Dari jumlah total tersebut, Jawa Barat tercatat memiliki jumlah masjid terbanyak, dengan angka lebih dari 62 ribu masjid (berdasarkan data 2024). Disusul Jawa Timur di peringkat kedua dengan lebih dari 55 ribu masjid; Jawa Tengah: Di posisi ketiga dengan lebih dari 54 ribu masjid. Sementara di luar Jawa, Sulawesi Selatan merupakan provinsi di luar Pulau Jawa dengan jumlah masjid terbanyak, sekitar 15 ribu.
Dari Ritualistik ke Karismatis
Jika dikaji melalui riset sederhana, terdapat sejumlah tipologi atau karakteristik masjid di Indonesia saat ini. Pertama, Ritualistik–Administratif. Masjid dengan tipologi semacam ini ditandai dengan fungsi masjid menyempit. Masjid tidak hadir sebagai solusi bagi problem aktual jamaah. Ciri utama masjid seperti ini dikelola semata untuk memastikan ibadah rutin dan murni berjalan tertib dan lancar.
Karakteristik kegiatan masjid fokus pada salat lima waktu dan Jum’at. Sangat minim program sosial, pendidikan atau pemberdayaan ekonomi jamaah. Prioritas kerja pengurus masjid mengatur jadwal imam, muazin dan jadwal ceramah. Serta kegiatan terkait pemeliharaan masjid seperti kebersihan, listrik dan sound system. Sementara infak yang dikelola terutama untuk operasional fisik masjid.
Kedua, Fisik–Konstruksionis. Ciri utama masjid ini pengelolaan dana jamaahnya lebih berorientasi pada pembangunan atau proyek fisik seperti renovasi, perluasan, perbaikan arsitektur, marmer, kubah besar, AC, karpet Turki dan lain-lain. Bahkan terkadang program perbaikan fisik masjid terkesan mengada-ada. Sementara program keagamaan dan program sosial hampir tidak ada.
Ketiga, Kekerabatan–Senioritas. Ciri utama masjid ini pengurusnya dipilih berdasarkan kedekatan, kekerabatan, senioritas, atau tradisi, bukan kompetensi.

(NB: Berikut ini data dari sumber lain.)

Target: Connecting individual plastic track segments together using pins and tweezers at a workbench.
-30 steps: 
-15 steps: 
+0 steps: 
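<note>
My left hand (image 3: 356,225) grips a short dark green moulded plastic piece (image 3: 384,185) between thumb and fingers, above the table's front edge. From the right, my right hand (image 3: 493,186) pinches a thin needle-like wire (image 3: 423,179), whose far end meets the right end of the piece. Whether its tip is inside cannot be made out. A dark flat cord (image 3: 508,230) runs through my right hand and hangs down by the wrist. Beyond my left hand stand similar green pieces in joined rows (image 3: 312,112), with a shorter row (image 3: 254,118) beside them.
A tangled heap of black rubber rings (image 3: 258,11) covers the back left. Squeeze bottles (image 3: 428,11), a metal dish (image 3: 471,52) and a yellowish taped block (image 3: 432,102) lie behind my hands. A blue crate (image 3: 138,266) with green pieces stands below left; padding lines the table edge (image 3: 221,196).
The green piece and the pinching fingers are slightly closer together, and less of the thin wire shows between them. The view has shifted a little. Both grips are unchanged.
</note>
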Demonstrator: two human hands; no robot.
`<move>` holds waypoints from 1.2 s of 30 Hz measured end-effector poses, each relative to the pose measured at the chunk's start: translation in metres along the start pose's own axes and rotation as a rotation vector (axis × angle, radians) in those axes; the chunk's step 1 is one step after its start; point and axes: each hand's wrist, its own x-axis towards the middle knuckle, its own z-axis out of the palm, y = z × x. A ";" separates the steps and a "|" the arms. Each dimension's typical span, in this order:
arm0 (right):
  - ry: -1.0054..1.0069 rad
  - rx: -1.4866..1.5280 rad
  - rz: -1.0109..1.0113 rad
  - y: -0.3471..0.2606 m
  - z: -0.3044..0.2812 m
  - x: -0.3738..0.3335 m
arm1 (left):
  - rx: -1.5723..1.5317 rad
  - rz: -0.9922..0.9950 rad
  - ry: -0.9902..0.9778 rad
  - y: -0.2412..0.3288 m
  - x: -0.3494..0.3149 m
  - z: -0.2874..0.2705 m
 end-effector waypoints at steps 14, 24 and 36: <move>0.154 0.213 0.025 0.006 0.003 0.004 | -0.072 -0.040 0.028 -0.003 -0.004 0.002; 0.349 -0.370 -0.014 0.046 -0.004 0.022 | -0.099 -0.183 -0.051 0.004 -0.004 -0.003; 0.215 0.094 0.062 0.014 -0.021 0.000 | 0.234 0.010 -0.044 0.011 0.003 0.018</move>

Karakteristik masjid seperti ini biasanya struktur takmir eksklusif dan sulit diperbarui dan minim regenerasi. Sehingga keputusan atau program strategis masjid tanpa berdasarkan musyawarah dan riset kebutuhan jamaah. Kompetensi manajerial atau keuangan tidak menjadi syarat menjadi pengurus masjid. Dampaknya program masjid stagnan, tidak ada inovasi.

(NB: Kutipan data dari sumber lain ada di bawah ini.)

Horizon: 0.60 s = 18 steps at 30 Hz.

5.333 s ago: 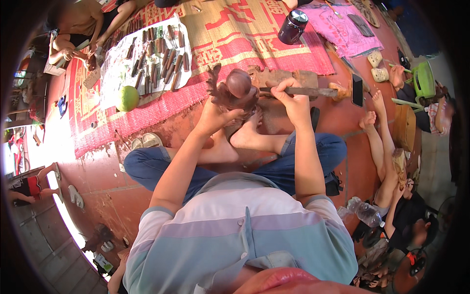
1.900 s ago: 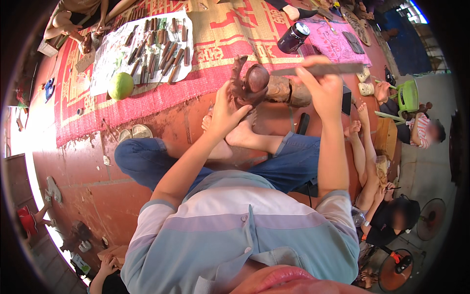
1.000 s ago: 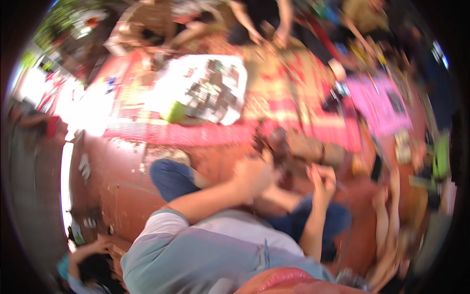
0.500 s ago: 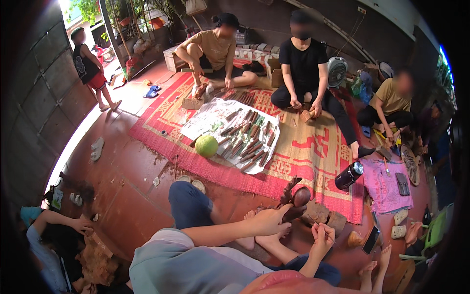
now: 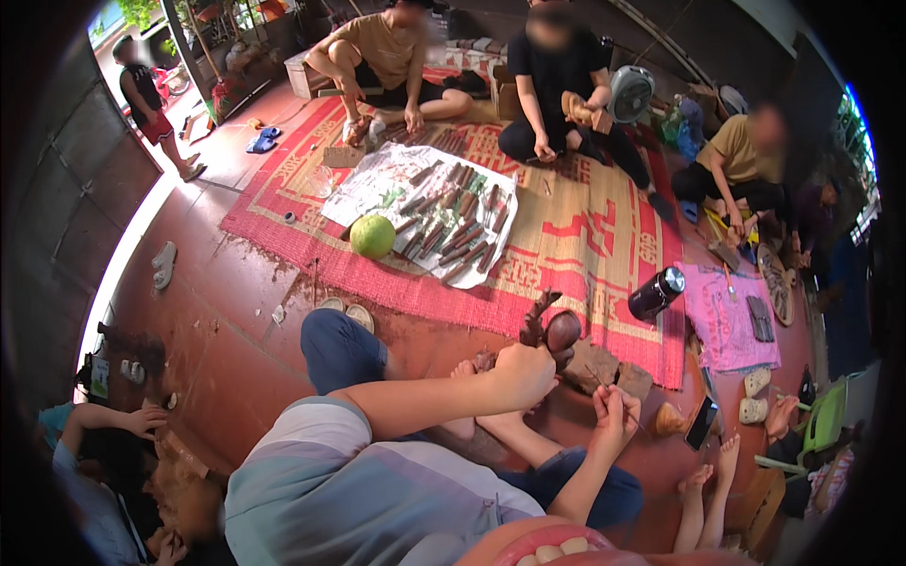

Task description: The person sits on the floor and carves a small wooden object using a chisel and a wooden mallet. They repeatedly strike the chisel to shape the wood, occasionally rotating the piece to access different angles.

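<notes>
My left hand [image 5: 525, 379] is wrapped round a dark brown carved wooden figure [image 5: 563, 332] with a smooth rounded head. A rough, branch-like part [image 5: 538, 316] rises beside that head; the lower part is hidden by my fingers. To the right, my right hand [image 5: 615, 417] pinches a thin, dark, stick-like tool [image 5: 596, 379]. The tool's tip lies apart from the figure, above a rough wooden block [image 5: 623, 377] on the floor. Both hands are over my crossed legs.
A red patterned mat [image 5: 604, 283] spreads ahead, with a white sheet [image 5: 354, 193] bearing several carving tools [image 5: 458, 231]. A green pomelo-like fruit [image 5: 373, 236] and a dark flask [image 5: 656, 294] stand nearer. A pink cloth [image 5: 722, 302] lies right; several people sit around.
The whole view has shifted, so the scene sits further left and up. My left fingers, stretched out before, now curl round the figure. A person in black has raised a pale wooden piece.
</notes>
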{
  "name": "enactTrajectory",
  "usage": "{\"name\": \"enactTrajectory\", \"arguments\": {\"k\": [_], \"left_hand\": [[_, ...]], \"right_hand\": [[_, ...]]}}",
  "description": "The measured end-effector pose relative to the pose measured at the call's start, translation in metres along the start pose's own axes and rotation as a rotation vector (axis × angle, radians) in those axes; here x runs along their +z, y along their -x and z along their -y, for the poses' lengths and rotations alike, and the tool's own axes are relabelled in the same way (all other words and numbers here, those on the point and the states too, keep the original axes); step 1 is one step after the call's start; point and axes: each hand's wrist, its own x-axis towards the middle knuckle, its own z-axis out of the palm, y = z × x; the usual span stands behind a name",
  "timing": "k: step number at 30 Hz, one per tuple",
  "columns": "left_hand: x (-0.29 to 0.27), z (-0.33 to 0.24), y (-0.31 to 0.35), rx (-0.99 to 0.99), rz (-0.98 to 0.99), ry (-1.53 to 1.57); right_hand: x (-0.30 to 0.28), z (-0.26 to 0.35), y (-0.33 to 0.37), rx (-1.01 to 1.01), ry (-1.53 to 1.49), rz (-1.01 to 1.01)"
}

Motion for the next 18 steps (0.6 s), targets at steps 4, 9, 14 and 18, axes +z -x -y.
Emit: {"name": "enactTrajectory", "arguments": {"k": [4,9,14,18], "left_hand": [[0.011,0.012,-0.005,0.019,-0.086,0.135],[0.009,0.018,0.0,0.013,-0.027,0.217],[0.027,0.021,0.01,0.084,0.07,0.292],[0.038,0.02,0.018,0.047,-0.198,0.134]], "right_hand": [[0.009,0.004,-0.003,-0.009,-0.032,0.021],[0.02,0.002,-0.004,-0.007,-0.023,0.039],[0.023,0.006,0.001,-0.02,0.039,0.059],[0.028,0.011,0.004,-0.027,0.046,-0.014]]}}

Keempat, Karismatik–Ustadz Sentris. Ciri utama masjid semacam ini ustadz atau tokoh tertentu menjadi pusat otoritas masjid. Dampaknya kebijakan sangat dipengaruhi satu figur. Tema kajian mengikuti selera ustadz, bukan peta masalah jamaah. Sementara relasi jamaah menjadi loyalitas personal, bukan loyalitas kelembagaan. Kadang terjadi polarisasi jamaah jika ustadz berbeda aliran. Risiko lain dari masjid dengan karakteristik seperti ini masjid terjebak politik identitas atau konflik aliran.
Tipologi Masjid
Tipologi lainnya adalah filantropi-konsumtif. Ciri utama masjid seperti ini antara lain infak dikelola sekadar menerima–mencatat–menghabiskan. Laporan keuangan sering tidak dipublikasikan ke jamaah secara transparan dan akuntabel. Kalaupun diumumkan terbatas kepada jamaah saat menjelang pelaksanaan shalat Jum’at. Sehingga transparansi dan akuntabilitas pengelolaan anggaran sangat tergantung pada integritas personal pengelola yang ditunjuk. Bukan berbasis sistem atau manajemen rasional.

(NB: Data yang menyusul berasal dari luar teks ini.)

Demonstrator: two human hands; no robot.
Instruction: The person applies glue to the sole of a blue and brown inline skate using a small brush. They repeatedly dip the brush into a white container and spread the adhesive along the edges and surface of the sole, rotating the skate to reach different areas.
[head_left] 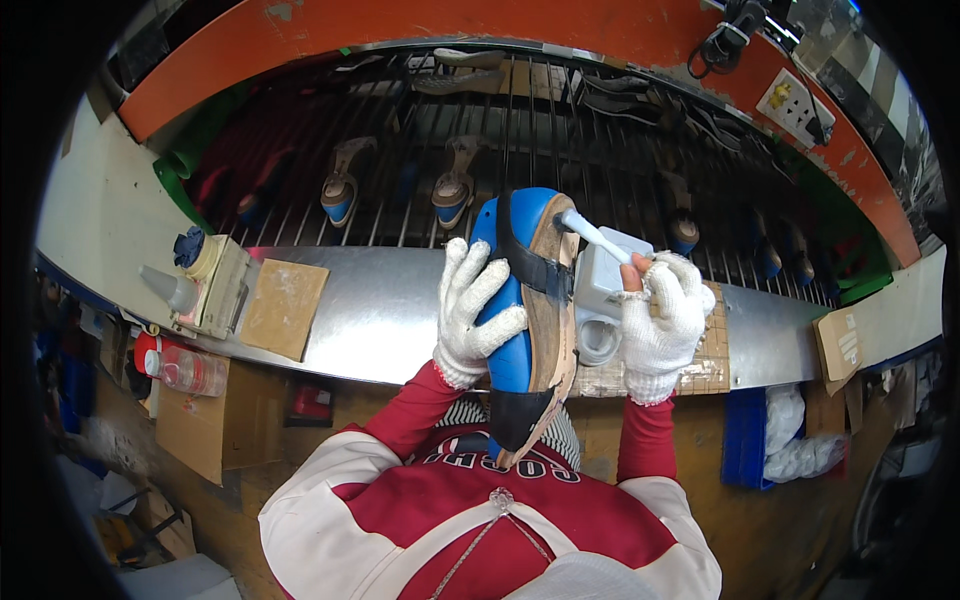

Karakteristik dari masjid tipologi ini tidak ada perencanaan anggaran jangka panjang. Pemasukan masjid dari infak atau kotak amal digunakan untuk kebersihan, honor imam, listrik dan kegiatan seremonial. Parahnya lagi minim pemberdayaan umat. Seperti beasiswa, bantuan bagi keluarga miskin, pelatihan Usaha Kecil Menengah Koperasi (UMKM) dan sebagainya. Dampak negatifnya dana masjid/umat tidak menjadi instrumen pemberdayaan umat.
Lalu ada tipologi ‘ceramahistik”. Ciri utama dari masjid seperti kegiatannya hanya berupa ceramah yang tidak terstruktur. Dengan tema yang cenderung repetitif atau pengulangan. Seperti akidah dan akhlak secara umum, fiqh dasar, keutamaan amalan dan sebagainya. Tidak ada kurikulum, modul, atau capaian pembelajaran.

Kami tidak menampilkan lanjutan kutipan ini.